TASK OBJECTIVE:
Copy each line below in which the word "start" occurs.

RECORD SET:
■ ■ ■ ■

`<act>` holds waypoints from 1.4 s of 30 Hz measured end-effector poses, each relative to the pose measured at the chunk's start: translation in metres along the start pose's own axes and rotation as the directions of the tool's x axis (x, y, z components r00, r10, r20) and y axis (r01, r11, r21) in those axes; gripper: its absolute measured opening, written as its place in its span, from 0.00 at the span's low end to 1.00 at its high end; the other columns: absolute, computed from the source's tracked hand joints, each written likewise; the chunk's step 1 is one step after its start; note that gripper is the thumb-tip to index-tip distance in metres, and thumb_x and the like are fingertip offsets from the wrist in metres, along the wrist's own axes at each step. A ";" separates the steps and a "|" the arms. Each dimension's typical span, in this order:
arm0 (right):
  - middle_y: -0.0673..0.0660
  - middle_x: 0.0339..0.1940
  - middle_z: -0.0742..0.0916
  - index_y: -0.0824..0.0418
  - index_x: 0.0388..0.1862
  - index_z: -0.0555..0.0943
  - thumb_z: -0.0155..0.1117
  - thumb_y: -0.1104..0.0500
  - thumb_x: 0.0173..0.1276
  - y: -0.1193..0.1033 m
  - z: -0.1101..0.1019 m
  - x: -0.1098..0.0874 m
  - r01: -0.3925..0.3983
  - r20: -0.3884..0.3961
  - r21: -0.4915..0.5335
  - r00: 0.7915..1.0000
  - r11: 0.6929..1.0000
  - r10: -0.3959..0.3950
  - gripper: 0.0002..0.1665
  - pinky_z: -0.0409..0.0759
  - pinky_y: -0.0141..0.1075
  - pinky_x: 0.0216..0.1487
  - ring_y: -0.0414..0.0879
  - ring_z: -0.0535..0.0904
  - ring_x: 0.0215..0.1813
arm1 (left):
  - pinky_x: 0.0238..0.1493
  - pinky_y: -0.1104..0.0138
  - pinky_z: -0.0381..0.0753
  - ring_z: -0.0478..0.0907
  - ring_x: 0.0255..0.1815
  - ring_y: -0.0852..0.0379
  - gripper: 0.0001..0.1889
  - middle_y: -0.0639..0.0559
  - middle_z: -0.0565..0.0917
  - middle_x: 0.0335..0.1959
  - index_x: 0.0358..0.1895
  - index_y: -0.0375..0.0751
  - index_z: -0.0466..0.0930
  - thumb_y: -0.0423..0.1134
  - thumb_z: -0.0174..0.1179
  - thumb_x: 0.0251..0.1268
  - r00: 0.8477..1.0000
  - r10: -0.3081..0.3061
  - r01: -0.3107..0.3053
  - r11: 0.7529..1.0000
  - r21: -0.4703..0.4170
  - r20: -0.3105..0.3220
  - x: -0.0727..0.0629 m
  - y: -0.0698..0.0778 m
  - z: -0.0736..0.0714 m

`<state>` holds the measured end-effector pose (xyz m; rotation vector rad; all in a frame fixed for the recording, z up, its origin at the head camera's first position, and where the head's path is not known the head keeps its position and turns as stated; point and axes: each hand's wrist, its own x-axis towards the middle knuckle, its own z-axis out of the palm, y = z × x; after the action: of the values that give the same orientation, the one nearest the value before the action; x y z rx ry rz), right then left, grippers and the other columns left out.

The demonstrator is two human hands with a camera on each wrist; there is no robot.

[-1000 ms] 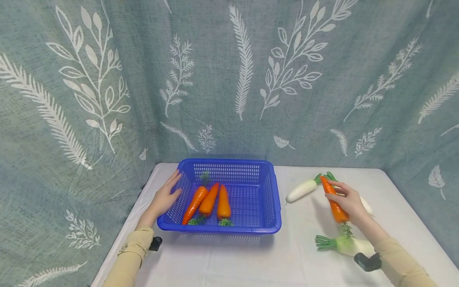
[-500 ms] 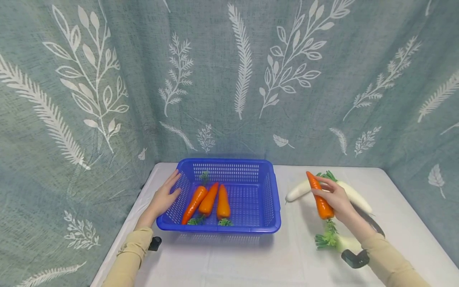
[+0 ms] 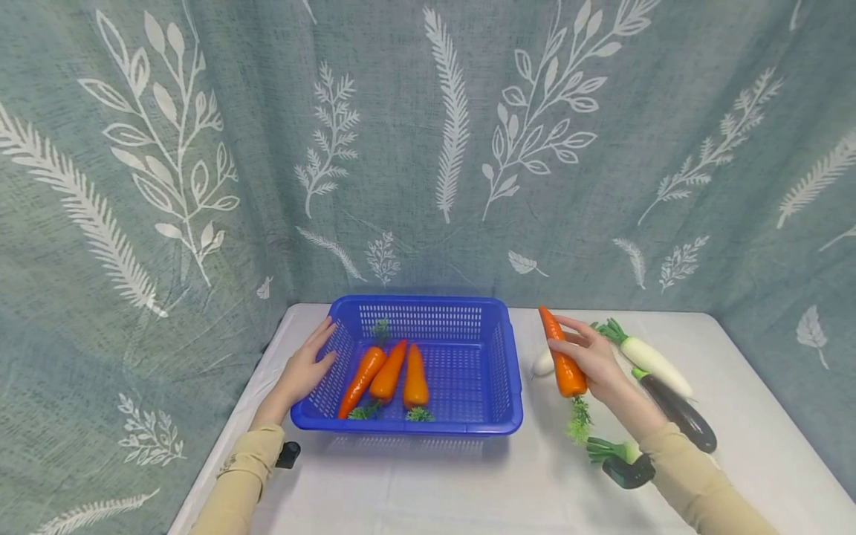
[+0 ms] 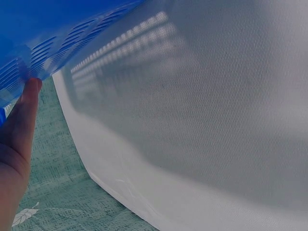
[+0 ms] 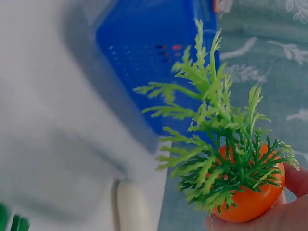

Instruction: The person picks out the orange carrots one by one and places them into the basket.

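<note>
My right hand [image 3: 591, 357] grips an orange carrot [image 3: 562, 357] with green leaves, raised over the table to the right of the blue basket [image 3: 408, 427]. In the right wrist view the carrot's leafy top [image 5: 216, 159] faces the camera. My left hand [image 3: 304, 371] rests with its fingers extended at the basket's left side; the left wrist view has a fingertip [image 4: 32, 85] right at the slotted wall. Inside the basket lie three carrots: a left one [image 3: 361, 383], a middle one [image 3: 388, 375] and a right one [image 3: 415, 379].
Right of the basket, a white radish [image 3: 543, 362] is partly hidden behind the carrot and my right hand. Farther right lie another white radish [image 3: 655, 364] and a dark eggplant [image 3: 678, 412]. A third radish's green stems [image 3: 605, 449] show by my right wrist. A patterned curtain [image 3: 428, 148] hangs behind.
My right hand has carried the carrot leftward toward the basket, uncovering the eggplant and the far right radish. My left hand has stayed at the basket's left side.
</note>
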<state>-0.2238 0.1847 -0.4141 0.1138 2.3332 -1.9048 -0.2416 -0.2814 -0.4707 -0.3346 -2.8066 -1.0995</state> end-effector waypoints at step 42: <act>0.54 0.41 0.80 0.62 0.67 0.68 0.58 0.68 0.64 -0.021 0.121 0.038 -0.016 0.074 0.401 0.997 0.916 -0.015 0.31 0.81 0.33 0.39 0.40 0.78 0.34 | 0.71 0.40 0.52 0.49 0.75 0.34 0.29 0.38 0.50 0.76 0.72 0.32 0.54 0.32 0.46 0.70 1.000 -0.007 0.007 1.000 0.019 0.003 0.000 0.002 0.000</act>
<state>-0.2581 0.0612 -0.4230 0.0780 1.8609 -2.3177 -0.2408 -0.2800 -0.4691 -0.3253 -2.8214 -1.0736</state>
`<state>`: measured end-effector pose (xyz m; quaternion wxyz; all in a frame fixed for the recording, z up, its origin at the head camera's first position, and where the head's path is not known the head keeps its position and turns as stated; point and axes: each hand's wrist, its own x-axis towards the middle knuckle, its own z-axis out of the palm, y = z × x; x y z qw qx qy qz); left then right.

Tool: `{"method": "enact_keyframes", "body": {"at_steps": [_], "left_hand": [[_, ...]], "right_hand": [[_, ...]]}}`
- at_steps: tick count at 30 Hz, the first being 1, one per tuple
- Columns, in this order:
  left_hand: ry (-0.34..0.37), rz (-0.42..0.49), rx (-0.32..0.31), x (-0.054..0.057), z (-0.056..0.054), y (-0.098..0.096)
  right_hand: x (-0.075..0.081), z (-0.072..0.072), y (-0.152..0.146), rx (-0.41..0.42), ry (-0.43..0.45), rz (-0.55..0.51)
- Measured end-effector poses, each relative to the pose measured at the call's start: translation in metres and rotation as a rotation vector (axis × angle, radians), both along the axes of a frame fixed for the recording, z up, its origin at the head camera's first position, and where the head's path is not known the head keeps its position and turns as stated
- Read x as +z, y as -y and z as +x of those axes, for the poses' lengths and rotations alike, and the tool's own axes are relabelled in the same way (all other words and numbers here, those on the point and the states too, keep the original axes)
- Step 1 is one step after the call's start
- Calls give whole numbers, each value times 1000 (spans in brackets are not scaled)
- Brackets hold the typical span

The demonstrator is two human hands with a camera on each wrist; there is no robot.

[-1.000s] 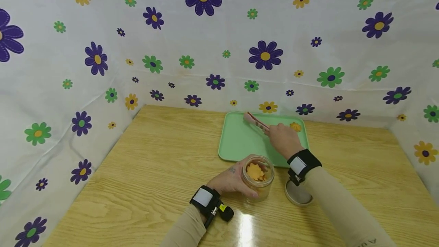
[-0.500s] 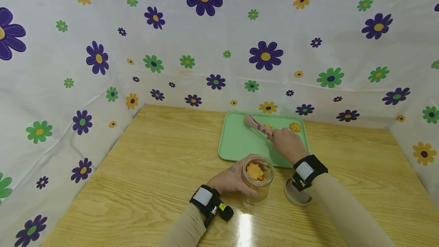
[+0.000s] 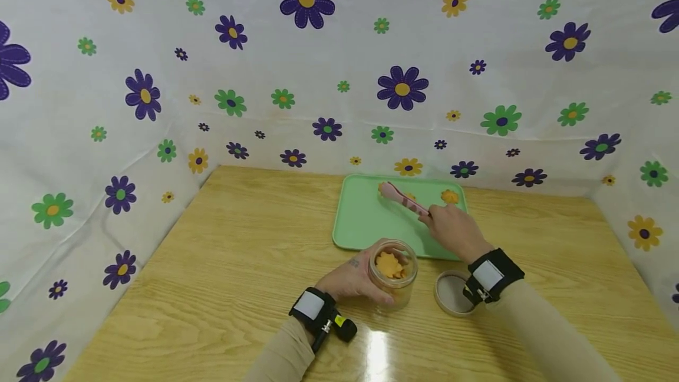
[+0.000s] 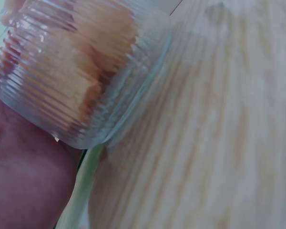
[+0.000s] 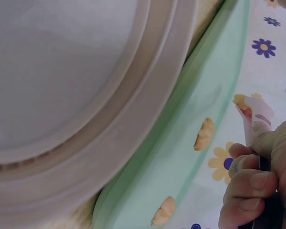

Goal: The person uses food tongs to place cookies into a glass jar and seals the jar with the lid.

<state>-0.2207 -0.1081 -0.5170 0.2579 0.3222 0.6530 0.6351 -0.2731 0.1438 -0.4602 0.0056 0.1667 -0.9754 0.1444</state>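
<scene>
My left hand [image 3: 358,280] grips the side of an open glass jar [image 3: 399,296], which holds several orange flower-shaped biscuits [image 3: 389,264]. The ribbed jar wall fills the upper left of the left wrist view. My right hand [image 3: 456,230], over the green tray [image 3: 356,223], holds pink tongs [image 3: 404,199]. An orange biscuit [image 5: 240,101] shows between the tong tips in the right wrist view. On the tray lie two more biscuits, one at the right corner [image 3: 450,196] and the other [image 5: 205,134] partly behind the tongs in the head view.
A round jar lid [image 3: 452,293] lies on the wooden table [image 3: 254,240] near my right wrist, right of the jar. Behind the tray rises a white flowered cloth [image 3: 265,34], which also closes off the left and right sides.
The tongs and my right hand have come slightly back towards me and right. A biscuit on the tray, earlier hidden behind the tongs, now shows. My left hand keeps holding the jar.
</scene>
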Motion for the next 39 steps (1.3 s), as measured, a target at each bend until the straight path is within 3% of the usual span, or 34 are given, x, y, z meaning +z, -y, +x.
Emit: {"method": "enact_keyframes", "body": {"at_steps": [30,39], "left_hand": [[-39,11,2,-1,-1,-4],[-6,8,10,-2,-1,-4]], "right_hand": [[3,54,-35,65,-79,-192],[7,76,-46,83,-116,-197]]}}
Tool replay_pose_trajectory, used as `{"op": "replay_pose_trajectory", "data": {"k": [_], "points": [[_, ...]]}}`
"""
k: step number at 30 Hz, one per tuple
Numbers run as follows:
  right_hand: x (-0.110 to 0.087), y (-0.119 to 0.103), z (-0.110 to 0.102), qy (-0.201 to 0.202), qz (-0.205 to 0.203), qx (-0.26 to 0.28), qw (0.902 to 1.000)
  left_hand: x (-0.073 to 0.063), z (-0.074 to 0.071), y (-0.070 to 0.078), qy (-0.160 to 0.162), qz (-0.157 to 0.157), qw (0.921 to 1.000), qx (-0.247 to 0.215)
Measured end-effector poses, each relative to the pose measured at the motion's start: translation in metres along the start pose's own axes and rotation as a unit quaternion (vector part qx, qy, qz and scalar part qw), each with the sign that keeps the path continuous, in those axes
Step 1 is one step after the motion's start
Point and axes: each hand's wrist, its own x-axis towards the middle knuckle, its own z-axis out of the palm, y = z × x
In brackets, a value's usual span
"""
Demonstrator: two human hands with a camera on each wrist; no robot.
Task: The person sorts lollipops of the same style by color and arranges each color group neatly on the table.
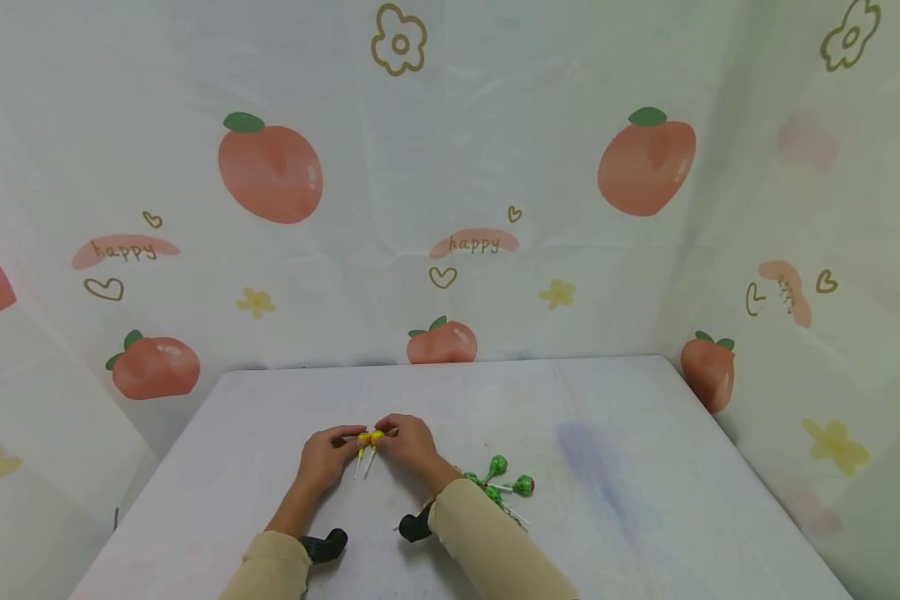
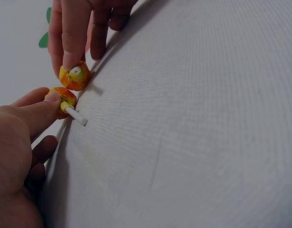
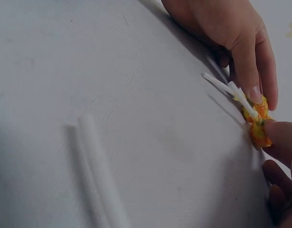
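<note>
Two lollipops in yellow-and-orange wrappers stand side by side on the white table, heads together. My left hand [image 1: 322,458] pinches the head of the left lollipop [image 2: 65,102] between thumb and fingers. With its thumb and fingertips, my right hand [image 1: 412,442] holds the head of the right lollipop [image 2: 75,76]. Their white sticks [image 3: 217,83] point back toward me, close together. To the right, partly behind my right forearm, lies a loose group of green-wrapped lollipops [image 1: 523,485]; the sleeve hides some of them.
A white stick [image 3: 101,171] lies close to the right wrist camera. The white table [image 1: 645,517] bears a faint purple stain [image 1: 592,458] at right. A fruit-print curtain [image 1: 345,167] hangs behind the far edge and along both sides.
</note>
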Motion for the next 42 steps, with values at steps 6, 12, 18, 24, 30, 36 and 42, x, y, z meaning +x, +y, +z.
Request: {"op": "replay_pose_trajectory", "data": {"k": [6,12,18,24,30,36,42], "points": [[0.002,0.000,-0.003,-0.014,-0.010,-0.011,0.9998,0.000,0.000,0.001,0.000,0.001,1.0000,-0.004],[0.003,0.001,-0.004,-0.019,-0.016,-0.006,0.9997,0.000,0.000,0.000,0.000,-0.005,1.0000,-0.004],[0.003,0.001,-0.003,-0.016,-0.015,0.002,0.9998,-0.001,0.000,0.001,-0.004,-0.010,0.9999,0.002],[0.002,0.001,-0.003,-0.011,-0.007,0.009,0.9999,0.000,0.000,0.000,-0.005,-0.011,0.9999,-0.001],[0.000,-0.003,-0.010,-0.013,-0.004,0.023,0.9996,0.000,0.001,0.000,-0.005,-0.003,1.0000,0.001],[0.000,-0.009,-0.022,-0.041,0.014,0.052,0.9977,0.000,0.001,0.001,-0.006,-0.002,0.9999,0.011],[-0.003,-0.014,-0.032,-0.067,-0.008,0.045,0.9967,-0.001,0.001,0.003,-0.007,-0.008,0.9998,0.014]]}}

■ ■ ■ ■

PROBLEM SOLUTION:
`<act>` holds waypoints from 1.4 s of 30 Hz measured end-effector poses, each relative to the pose measured at the chunk's start: translation in metres along the start pose's own axes and rotation as the directions of the tool's x axis (x, y, z components r00, r10, r20) and y axis (r01, r11, r21) in those axes; gripper: its absolute measured opening, written as its place in its span, from 0.00 at the span's low end to 1.00 at its high end; the other columns: absolute, computed from the source's tracked hand joints, each written likewise; the chunk's step 1 is one step after its start; note that gripper is the thumb-tip to index-tip distance in metres, and thumb_x and the like are fingertip offsets from the wrist in metres, along the wrist's own axes at each step. A ";" separates the steps and a "|" the arms. Each dimension's typical span, in this order:
- Measured end-effector poses, each relative to the pose measured at the call's start: translation in metres and rotation as a rotation vector (axis × angle, radians), both along the axes of a frame fixed for the recording, z up, its origin at the head camera's first position, and where the head's path is not known the head keeps its position and turns as stated
- Step 1 is one step after the call's start
Measured end-effector poses, each relative to the pose measured at the motion's start: translation in metres along the start pose's own axes and rotation as a unit quaternion (vector part qx, qy, qz and scalar part qw), each with the sign that keeps the path continuous, in those axes
Step 1 is one step after the motion's start

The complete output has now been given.